*ACTION ITEM:* Each line below needs to be restated word for word.

-----

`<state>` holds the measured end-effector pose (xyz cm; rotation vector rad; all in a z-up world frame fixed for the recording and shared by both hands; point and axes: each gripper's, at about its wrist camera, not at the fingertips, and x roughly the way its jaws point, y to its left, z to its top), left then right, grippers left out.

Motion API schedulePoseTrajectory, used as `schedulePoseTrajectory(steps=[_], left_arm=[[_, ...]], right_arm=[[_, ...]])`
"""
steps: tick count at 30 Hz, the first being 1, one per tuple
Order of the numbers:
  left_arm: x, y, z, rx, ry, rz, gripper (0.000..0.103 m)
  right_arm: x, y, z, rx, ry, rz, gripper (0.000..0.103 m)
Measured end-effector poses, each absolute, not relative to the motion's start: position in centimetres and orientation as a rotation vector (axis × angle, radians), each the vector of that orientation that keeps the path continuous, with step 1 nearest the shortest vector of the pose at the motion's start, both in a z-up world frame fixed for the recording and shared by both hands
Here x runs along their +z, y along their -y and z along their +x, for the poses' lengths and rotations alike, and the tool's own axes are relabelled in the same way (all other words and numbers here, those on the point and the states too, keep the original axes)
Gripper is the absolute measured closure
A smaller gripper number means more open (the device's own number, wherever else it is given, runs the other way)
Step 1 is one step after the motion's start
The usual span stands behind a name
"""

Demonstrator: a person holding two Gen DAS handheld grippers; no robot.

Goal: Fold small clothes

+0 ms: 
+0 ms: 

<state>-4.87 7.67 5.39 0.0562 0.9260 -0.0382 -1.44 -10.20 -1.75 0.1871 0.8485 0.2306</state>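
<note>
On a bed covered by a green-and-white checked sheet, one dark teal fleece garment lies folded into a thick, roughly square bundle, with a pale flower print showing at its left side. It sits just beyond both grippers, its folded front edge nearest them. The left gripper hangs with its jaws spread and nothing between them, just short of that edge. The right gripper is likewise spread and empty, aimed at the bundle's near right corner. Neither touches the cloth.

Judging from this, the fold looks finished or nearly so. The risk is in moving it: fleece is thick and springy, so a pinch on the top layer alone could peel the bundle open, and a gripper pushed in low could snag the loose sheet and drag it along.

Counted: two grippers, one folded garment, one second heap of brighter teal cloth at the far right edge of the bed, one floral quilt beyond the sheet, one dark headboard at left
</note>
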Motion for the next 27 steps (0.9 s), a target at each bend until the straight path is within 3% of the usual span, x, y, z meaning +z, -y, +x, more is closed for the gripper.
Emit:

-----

*RESPONSE AREA:*
`<state>` holds the measured end-effector pose (xyz cm; rotation vector rad; all in a z-up world frame fixed for the recording and shared by both hands; point and axes: each gripper's, at about its wrist camera, not at the fingertips, and x roughly the way its jaws point, y to its left, z to its top), left then right, grippers left out.

Motion API schedulePoseTrajectory, used as `schedulePoseTrajectory(steps=[_], left_arm=[[_, ...]], right_arm=[[_, ...]])`
"""
steps: tick count at 30 Hz, the first being 1, one per tuple
Order of the numbers:
  left_arm: x, y, z, rx, ry, rz, gripper (0.000..0.103 m)
  right_arm: x, y, z, rx, ry, rz, gripper (0.000..0.103 m)
Measured end-effector poses, each absolute, not relative to the motion's start: position in centimetres and orientation as a rotation vector (axis × angle, radians), each the vector of that orientation that keeps the path continuous, with step 1 nearest the shortest vector of the pose at the motion's start, both in a z-up world frame fixed for the recording and shared by both hands
Here x runs along their +z, y along their -y and z along their +x, for the poses' lengths and rotations alike, and the tool's own axes are relabelled in the same way (all other words and numbers here, those on the point and the states too, keep the original axes)
Gripper is the absolute measured closure
A smaller gripper number means more open (the device's own number, wherever else it is given, runs the other way)
Step 1 is one step after the motion's start
The usual span stands behind a name
"""

Demonstrator: a person holding two Gen DAS handheld grippers; no robot.

Goal: Fold small clothes

+0 ms: 
+0 ms: 

<state>-4.87 7.67 5.39 0.0562 0.9260 -0.0382 -1.44 -10.20 -1.75 0.1871 0.8485 0.2306</state>
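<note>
On a bed covered by a green-and-white checked sheet, one dark teal fleece garment lies folded into a thick, roughly square bundle, with a pale flower print showing at its left side. It sits just beyond both grippers, its folded front edge nearest them. The left gripper hangs with its jaws spread and nothing between them, just short of that edge. The right gripper is likewise spread and empty, aimed at the bundle's near right corner. Neither touches the cloth.

Judging from this, the fold looks finished or nearly so. The risk is in moving it: fleece is thick and springy, so a pinch on the top layer alone could peel the bundle open, and a gripper pushed in low could snag the loose sheet and drag it along.

Counted: two grippers, one folded garment, one second heap of brighter teal cloth at the far right edge of the bed, one floral quilt beyond the sheet, one dark headboard at left
</note>
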Motion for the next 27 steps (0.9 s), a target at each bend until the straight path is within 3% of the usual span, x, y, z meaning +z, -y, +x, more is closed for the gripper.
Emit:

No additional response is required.